Pour son premier long-métrage, Romain Gavras signe un film rageur et prometteur, bordélique, bancal et parfois hésitant, mais parvient à retranscrire à merveille la misère sociale et affective de certaines villes et insuffle à son road-movie une poésie indéniable, soutenue par un duo exceptionnel.
Autant les vingts premières minutes du film sont vraiment cultes, Cassel est hilarant et enchaîne les pépites. Autant le reste du film est complètement dénué d’intérêt. J'ai beaucoup de mal à comprendre ou a voulu en venir le réalisateur. La morale aurait pu être sympathique du genre: "tu es différent alors fais-en une force" mais non.

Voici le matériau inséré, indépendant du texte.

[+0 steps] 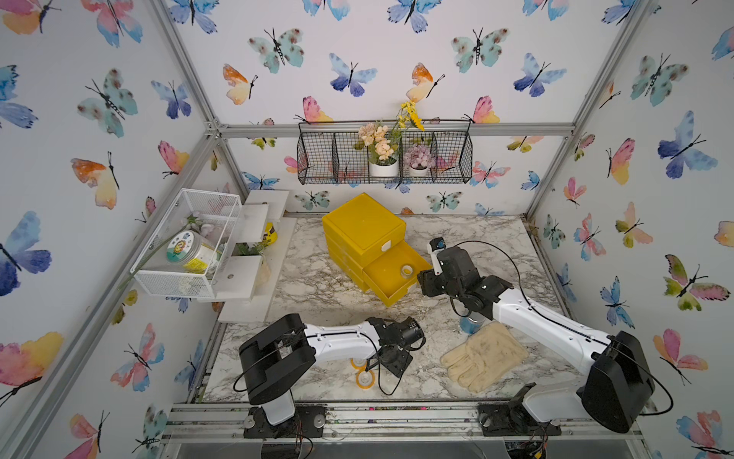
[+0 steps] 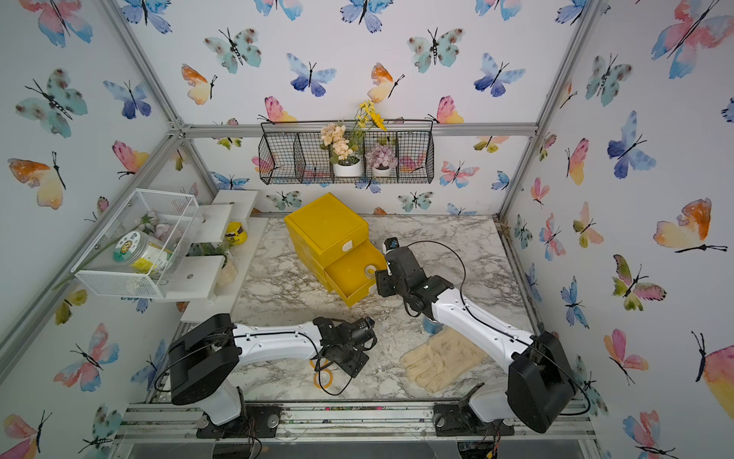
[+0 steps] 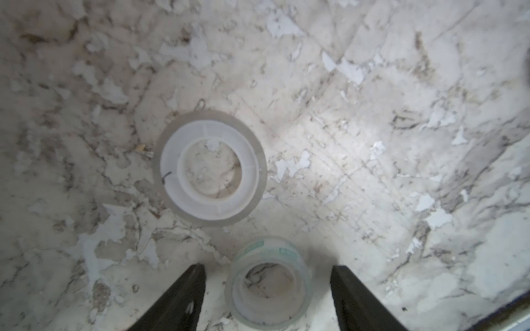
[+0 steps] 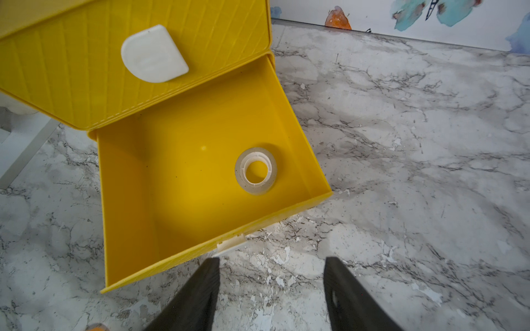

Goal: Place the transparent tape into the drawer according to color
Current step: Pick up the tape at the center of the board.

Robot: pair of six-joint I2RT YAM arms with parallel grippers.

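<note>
table: the marble top carries everything. Its skin is flaking, and only the wrist views show that up close.
yellow box: it sits at the back of the table. Its top drawer is shut.
open drawer: it is pulled out under the top one. The right wrist view shows its whole floor, but the top views show only part.
glove: it lies beside the right arm, well apart from the tape.
right tool: its fingers are apart and hold nothing. It hangs just outside the drawer's front and could bump it and shove the drawer.
left tool: its fingers stand apart on both sides of the small roll, with gaps, so it has no hold yet.
orange rolls: two lie by the left arm, seen only in the top views. Putting them in with the clear ones would mix the colours.
flat roll: it is clear and lies just beside the small roll. A sliding roll could knock it.
roll in the drawer: it is clear and lies flat near a side wall.
small roll: it is clear, round and smooth. If the squeeze is off-centre it may pop out. The arm hides it in the top views.
</note>
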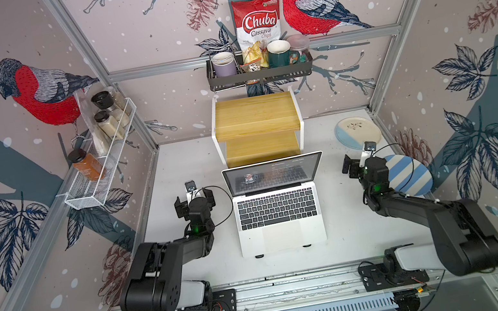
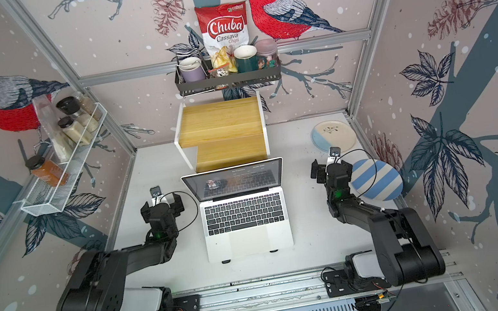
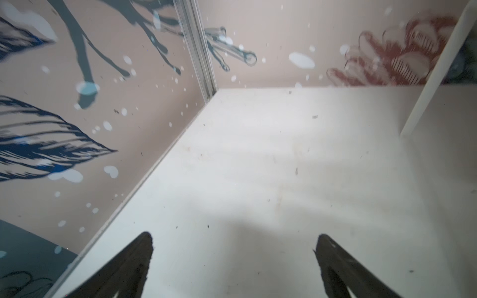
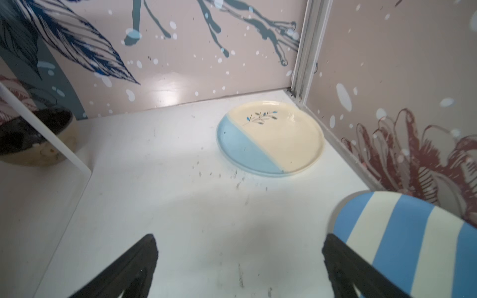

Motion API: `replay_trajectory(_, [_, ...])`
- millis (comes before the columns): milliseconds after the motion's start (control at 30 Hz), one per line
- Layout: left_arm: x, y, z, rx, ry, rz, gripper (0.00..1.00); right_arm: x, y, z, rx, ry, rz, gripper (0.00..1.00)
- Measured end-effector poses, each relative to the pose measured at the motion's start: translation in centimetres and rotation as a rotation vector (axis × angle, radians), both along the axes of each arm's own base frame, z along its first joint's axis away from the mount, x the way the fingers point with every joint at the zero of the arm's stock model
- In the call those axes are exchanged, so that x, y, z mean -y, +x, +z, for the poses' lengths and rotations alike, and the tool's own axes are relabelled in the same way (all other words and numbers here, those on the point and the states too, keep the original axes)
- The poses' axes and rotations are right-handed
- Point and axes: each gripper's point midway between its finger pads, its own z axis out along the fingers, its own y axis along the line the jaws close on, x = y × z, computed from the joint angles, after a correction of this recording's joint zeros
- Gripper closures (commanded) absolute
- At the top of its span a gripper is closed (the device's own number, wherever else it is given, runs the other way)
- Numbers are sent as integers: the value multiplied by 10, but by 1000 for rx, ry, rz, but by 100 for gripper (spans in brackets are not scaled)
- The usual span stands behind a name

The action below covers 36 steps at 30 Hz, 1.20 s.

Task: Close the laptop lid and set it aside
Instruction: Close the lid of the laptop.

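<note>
Bird-patterned walls enclosed a white table. In both top views the laptop sat at its middle, lid raised and leaning back, screen lit. The left tool and right tool flanked it, neither touching it. It looked stiff, smooth and fairly heavy, the screen fragile. I judged the lid's top edge best for pushing and the base's sides best for gripping. Two black feet showed under its front edge. What propped it was hidden, as was the lid's back.

Left wrist view: fingers spread over bare table, no laptop.

Right wrist view: fingers spread, empty, beside a striped plate; no laptop.
</note>
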Motion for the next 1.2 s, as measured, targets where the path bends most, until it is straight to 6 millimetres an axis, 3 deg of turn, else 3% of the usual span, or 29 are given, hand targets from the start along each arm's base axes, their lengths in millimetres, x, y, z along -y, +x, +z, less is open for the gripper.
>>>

La morale se cantonne à un pauvre "caches tes différences, fuis comme un lâche et direction le pays des bisounours". Ce n'est pas comme ça que la vie fonctionne... Bref, "Notre jour viendra" est au final assez décevant.

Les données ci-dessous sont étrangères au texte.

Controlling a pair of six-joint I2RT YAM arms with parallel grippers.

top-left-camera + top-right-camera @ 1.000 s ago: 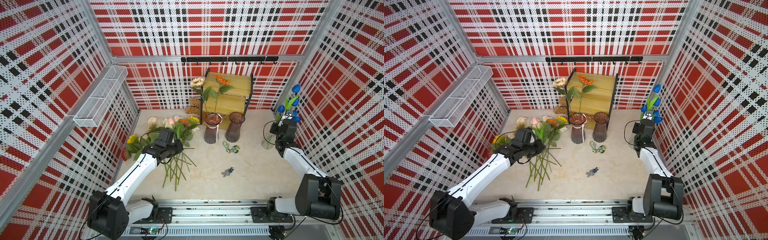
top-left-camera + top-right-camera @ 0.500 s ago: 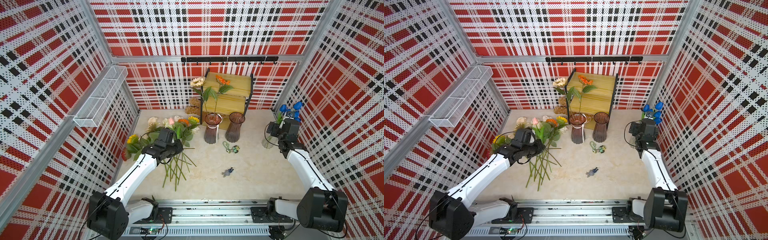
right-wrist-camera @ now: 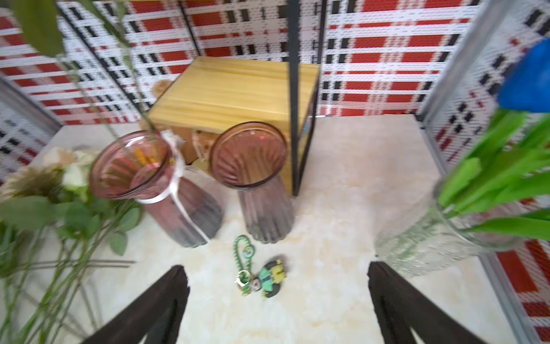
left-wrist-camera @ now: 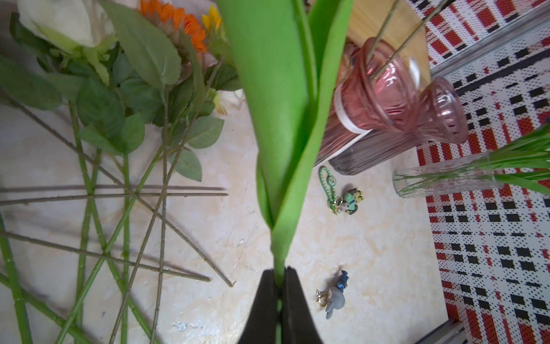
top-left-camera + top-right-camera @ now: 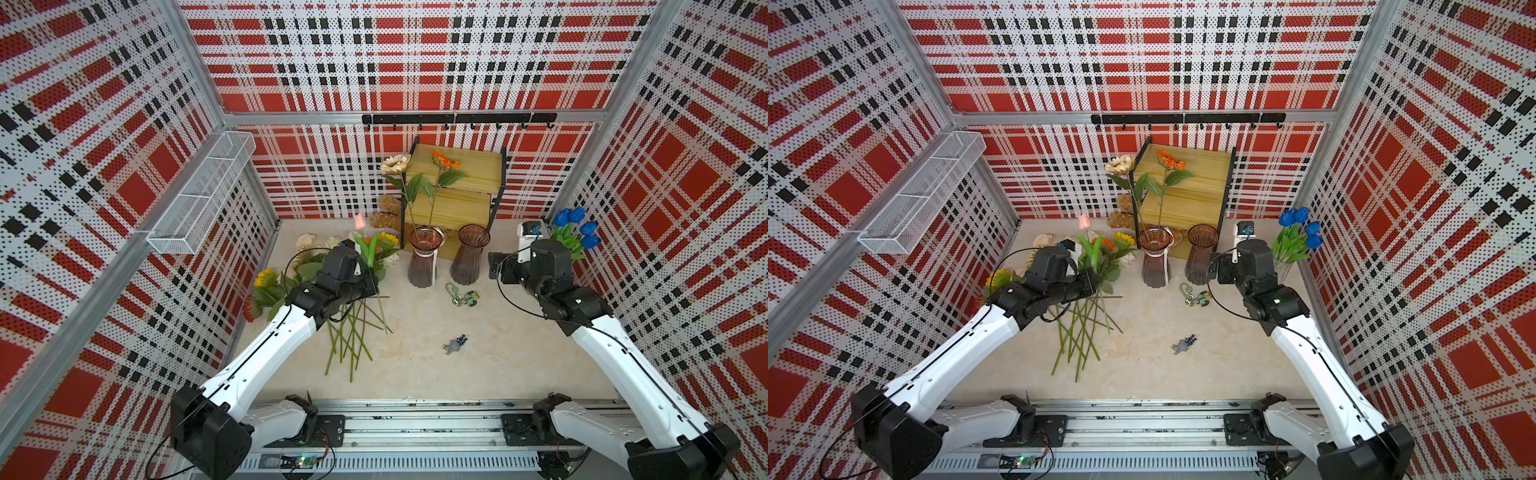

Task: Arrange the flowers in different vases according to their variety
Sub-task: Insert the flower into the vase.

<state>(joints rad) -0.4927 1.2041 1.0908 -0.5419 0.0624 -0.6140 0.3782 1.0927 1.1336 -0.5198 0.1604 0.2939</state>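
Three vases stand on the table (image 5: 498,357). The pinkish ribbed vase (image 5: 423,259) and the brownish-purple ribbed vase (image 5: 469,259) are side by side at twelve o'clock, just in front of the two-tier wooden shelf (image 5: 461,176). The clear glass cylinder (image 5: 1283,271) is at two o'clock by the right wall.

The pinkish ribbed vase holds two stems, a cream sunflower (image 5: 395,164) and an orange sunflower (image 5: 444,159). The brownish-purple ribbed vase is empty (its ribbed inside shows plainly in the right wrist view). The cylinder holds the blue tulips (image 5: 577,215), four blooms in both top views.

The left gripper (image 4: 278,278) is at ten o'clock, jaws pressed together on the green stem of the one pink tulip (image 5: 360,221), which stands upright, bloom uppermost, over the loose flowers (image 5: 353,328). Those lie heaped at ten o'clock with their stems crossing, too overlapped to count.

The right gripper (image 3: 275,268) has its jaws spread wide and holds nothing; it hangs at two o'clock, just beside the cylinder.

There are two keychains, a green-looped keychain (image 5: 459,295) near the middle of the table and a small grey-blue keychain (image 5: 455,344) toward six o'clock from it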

y a que les inconditionels de "la dictature de la majorité masculine "blanche"" pour ne pas etre fan de cette oeuvre de fiction... HONTE a l'oppresseur, HONTE aux Collabos ... ce film est un miracle, derriere tellement de bouses infames et futiles.
"Ils ne sont même pas vraiment roux spoiler: pour accentuer leur fantasme sur une communauté qui n'existe que dans leur esprit " est important à souligner pour la compréhension de ce film étrange, mais puissant. Vincent Cassel et Olivier Barthelemy, malgré un léger manque de persuasion nous traînent dans les paysages désertés du nord de la France entre choc et conquête.

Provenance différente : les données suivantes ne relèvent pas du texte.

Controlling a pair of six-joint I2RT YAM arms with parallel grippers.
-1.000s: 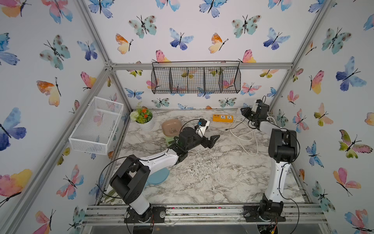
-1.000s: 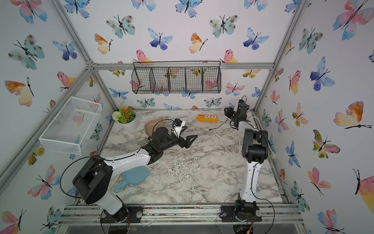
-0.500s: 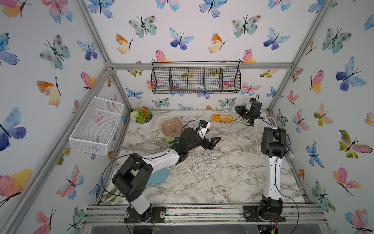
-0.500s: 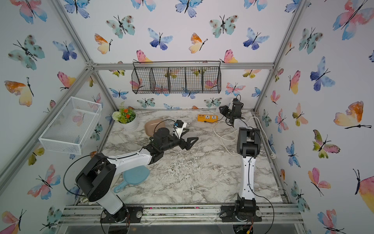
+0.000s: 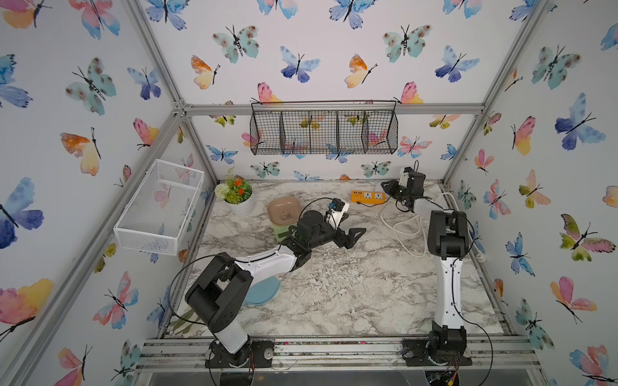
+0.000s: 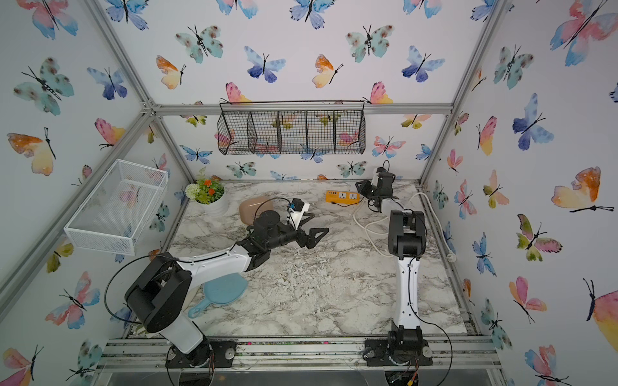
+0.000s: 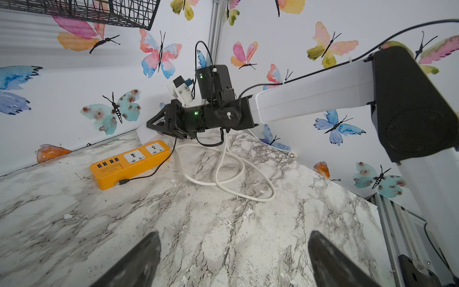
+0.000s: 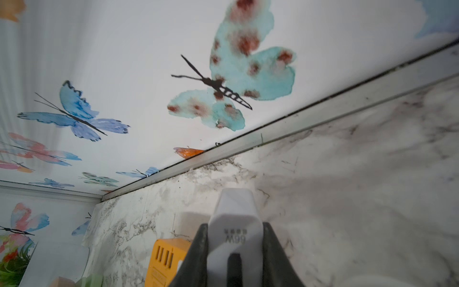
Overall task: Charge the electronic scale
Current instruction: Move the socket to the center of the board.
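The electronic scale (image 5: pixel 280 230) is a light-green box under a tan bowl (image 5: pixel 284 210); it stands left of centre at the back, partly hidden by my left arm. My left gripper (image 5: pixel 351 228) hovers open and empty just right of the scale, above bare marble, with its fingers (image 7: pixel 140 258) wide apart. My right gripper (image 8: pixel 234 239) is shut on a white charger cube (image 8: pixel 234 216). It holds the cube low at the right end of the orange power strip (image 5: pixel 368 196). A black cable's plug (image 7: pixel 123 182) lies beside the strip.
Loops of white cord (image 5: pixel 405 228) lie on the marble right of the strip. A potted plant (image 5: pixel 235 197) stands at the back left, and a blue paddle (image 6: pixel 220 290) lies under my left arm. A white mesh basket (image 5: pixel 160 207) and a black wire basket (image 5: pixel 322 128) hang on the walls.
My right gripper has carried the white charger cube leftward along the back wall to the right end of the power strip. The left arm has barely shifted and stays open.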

Un film avec un scénario de départ intéressant mais qui ne débouche sur rien si ce n'est sur un navet,la fin du film est ridicule et malgré les 1h25 de film l'histoire ne va nulle part et l'ennui nous gagne très vite,reste la performance d'acteur de vincent cassel plutôt originale même si celle ci reste assez vaine .
Malgré qu'il ne parvienne pas à échapper aux traditionnelles erreurs émanant d'un premier film, Romain Gavras arrive sans trop de difficulté à nous plonger dans cette lente descente aux enfers de ces deux êtres perdus à la recherche d'un Eldorado salvateur qui leur permettrait d'échapper à leur triste condition. Vincent Cassel est parfait en père spirituel et Olivier Barthélémy porte avec efficacité le costume d'adolescent influençable prêt à tous les sacrifices pour échapper à son quotidien, à cette affiche de poil de carotte qui lui colle à la peau. A cela s'ajoute une réalisation nerveuse à laquelle viendra se scotcher une musique magnétique rendant le tout oppressant. Un très bel ovni qui nous prouve que la "Nouvelle Vague" du cinéma français n'a pas encore tiré toutes ses cartes.
Un film très intéressant mais qui me laisse perplexe, Romain Gavras a fait un film très fort et visuellement époustouflant, quand a Vincent Cassel il confirme qu'il est un génie dans son rôle où il excelle et que contrairement à beaucoup d'autre il ne cède pas à l'appel de l'argent pour de grosse production, sinon le film est trés impressionnant aussi au niveau du son et c'est une vrai expérience cinématographique Barthélémy est aussi assez bon, le problème c'est que ça s'arrête là car le scénario n'a ni queue ni tête, et on ne comprend pas trop le message où la signification du film. Un film prometteur pour peut-être un nouveau Gaspar Noé.
Un bien curieux film Oh combien déroutant, mais pas si mauvais que j'ai pu le lire. Le sujet traité est largement intéressant et la mise en scène complètement hallucinante. On plonge dans un univers totalement décalé emmené par un Vincent Cassel excellent comme souvent. Un film a voir assurément mais qui rebutera a coup sure un bon nombre de spectateurs.